_Problem requirements_: Whenever "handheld" appears in a line, please copy that line from the data.

_Data provided_:
────────────────

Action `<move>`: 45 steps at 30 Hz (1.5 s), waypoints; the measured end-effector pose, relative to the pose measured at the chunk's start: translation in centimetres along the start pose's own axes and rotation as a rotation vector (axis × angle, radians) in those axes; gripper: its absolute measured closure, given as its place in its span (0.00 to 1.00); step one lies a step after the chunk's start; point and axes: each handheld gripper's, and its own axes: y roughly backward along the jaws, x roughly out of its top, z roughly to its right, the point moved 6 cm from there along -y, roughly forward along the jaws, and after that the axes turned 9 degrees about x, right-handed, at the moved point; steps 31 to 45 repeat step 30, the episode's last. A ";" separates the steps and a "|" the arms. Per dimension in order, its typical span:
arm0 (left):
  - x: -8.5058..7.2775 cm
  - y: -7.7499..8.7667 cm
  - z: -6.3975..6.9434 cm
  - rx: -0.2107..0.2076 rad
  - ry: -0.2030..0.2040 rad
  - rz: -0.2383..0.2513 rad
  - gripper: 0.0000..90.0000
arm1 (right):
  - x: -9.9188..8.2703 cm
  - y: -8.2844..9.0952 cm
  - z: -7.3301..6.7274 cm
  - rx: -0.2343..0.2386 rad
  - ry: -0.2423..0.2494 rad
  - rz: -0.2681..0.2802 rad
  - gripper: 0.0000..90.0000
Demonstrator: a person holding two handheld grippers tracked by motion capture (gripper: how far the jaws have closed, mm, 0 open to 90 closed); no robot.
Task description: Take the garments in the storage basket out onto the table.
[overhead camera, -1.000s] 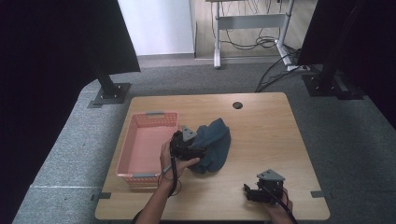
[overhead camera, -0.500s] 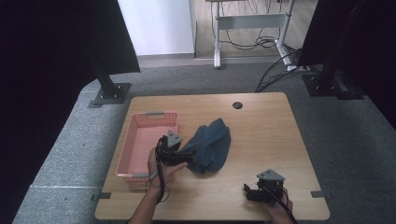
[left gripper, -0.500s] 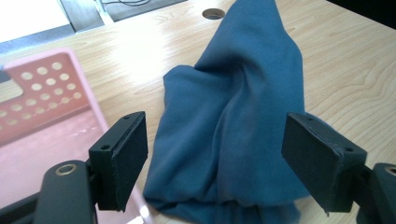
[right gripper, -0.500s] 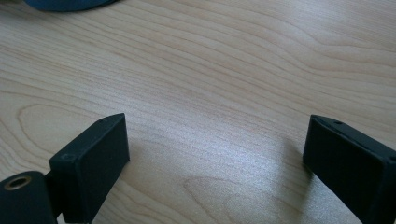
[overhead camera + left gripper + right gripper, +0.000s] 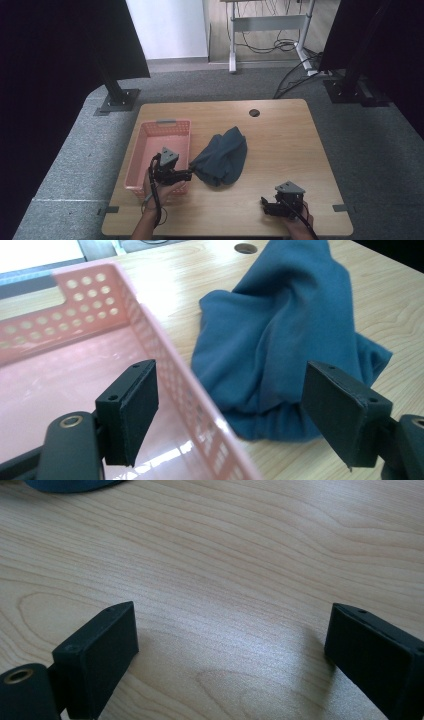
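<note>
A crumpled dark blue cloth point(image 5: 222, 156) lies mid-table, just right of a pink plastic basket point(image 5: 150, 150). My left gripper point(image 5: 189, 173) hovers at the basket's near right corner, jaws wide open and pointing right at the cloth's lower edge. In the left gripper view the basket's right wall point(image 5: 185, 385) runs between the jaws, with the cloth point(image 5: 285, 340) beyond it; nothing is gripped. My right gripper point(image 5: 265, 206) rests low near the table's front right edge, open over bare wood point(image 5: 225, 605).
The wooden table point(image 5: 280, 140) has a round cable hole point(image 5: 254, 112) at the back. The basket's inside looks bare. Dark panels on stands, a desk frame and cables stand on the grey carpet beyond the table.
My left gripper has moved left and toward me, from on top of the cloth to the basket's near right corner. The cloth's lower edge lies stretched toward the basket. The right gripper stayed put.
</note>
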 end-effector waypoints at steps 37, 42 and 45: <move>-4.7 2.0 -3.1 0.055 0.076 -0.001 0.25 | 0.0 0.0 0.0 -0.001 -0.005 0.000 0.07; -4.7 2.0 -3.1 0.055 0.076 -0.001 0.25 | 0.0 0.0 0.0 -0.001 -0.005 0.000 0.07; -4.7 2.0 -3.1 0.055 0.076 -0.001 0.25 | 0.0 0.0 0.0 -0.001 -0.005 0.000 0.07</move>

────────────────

_Response_:
Action `<move>`: 45 steps at 30 Hz (1.5 s), waypoints; the measured end-effector pose, relative to the pose measured at the chunk's start: translation in centimetres along the start pose's own axes and rotation as a rotation vector (axis × angle, radians) in those axes; gripper: its absolute measured closure, given as its place in its span (0.00 to 1.00); step one lies a step after the chunk's start; point and axes: each handheld gripper's, and its own axes: y roughly backward along the jaws, x roughly out of its top, z roughly to its right, the point moved 6 cm from there along -y, roughly forward along the jaws, and after that the axes turned 9 degrees about x, right-handed, at the moved point; steps 31 to 45 repeat step 30, the episode's last. A ";" separates the steps and a "|" the arms. Per dimension in order, its typical span:
Demonstrator: a person holding two handheld grippers tracked by motion capture (gripper: how far the jaws have closed, mm, 0 open to 90 closed); no robot.

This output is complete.